◆ **TASK OBJECTIVE**
Give again, word for word, the line holding "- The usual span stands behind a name" and every line after it through the end of the data below. Omit pictures.

◆ **PROVIDED DATA**
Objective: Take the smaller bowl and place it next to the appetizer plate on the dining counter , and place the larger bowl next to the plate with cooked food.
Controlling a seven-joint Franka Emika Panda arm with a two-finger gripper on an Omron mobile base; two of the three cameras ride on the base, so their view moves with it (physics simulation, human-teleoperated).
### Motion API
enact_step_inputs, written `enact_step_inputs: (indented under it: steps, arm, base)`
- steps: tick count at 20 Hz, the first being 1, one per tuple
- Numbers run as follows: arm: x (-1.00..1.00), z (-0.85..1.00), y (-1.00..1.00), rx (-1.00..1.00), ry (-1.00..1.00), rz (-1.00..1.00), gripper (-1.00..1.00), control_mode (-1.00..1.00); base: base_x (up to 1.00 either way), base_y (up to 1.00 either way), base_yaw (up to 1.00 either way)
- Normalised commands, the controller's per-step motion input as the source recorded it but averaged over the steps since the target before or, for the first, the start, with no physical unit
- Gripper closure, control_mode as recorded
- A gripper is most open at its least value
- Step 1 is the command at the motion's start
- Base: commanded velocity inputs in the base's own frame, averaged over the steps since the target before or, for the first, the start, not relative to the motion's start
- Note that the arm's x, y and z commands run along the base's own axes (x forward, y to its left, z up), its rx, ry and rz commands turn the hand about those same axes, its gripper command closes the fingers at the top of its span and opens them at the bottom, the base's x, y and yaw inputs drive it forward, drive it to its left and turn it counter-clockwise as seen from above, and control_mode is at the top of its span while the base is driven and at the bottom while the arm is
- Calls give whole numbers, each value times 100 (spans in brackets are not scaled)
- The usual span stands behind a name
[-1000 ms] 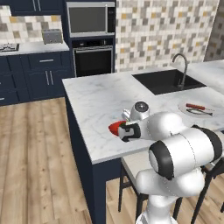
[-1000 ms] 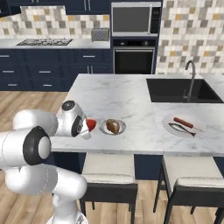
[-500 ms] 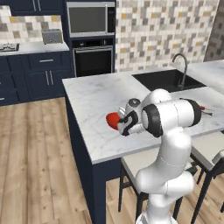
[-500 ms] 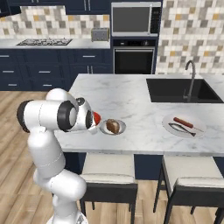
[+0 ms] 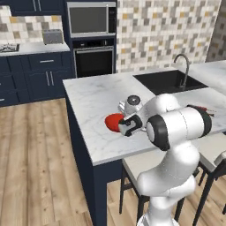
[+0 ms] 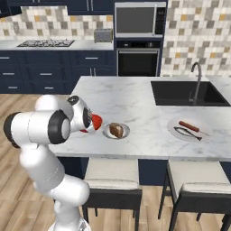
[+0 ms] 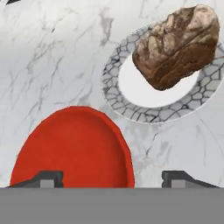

◆ **FINAL ANSWER**
- The usual span stands behind a name
[-1000 ms] 
[-1000 ms] 
[-500 ms] 
[-500 ms] 
[+0 ms] 
[+0 ms] 
[+0 ms] 

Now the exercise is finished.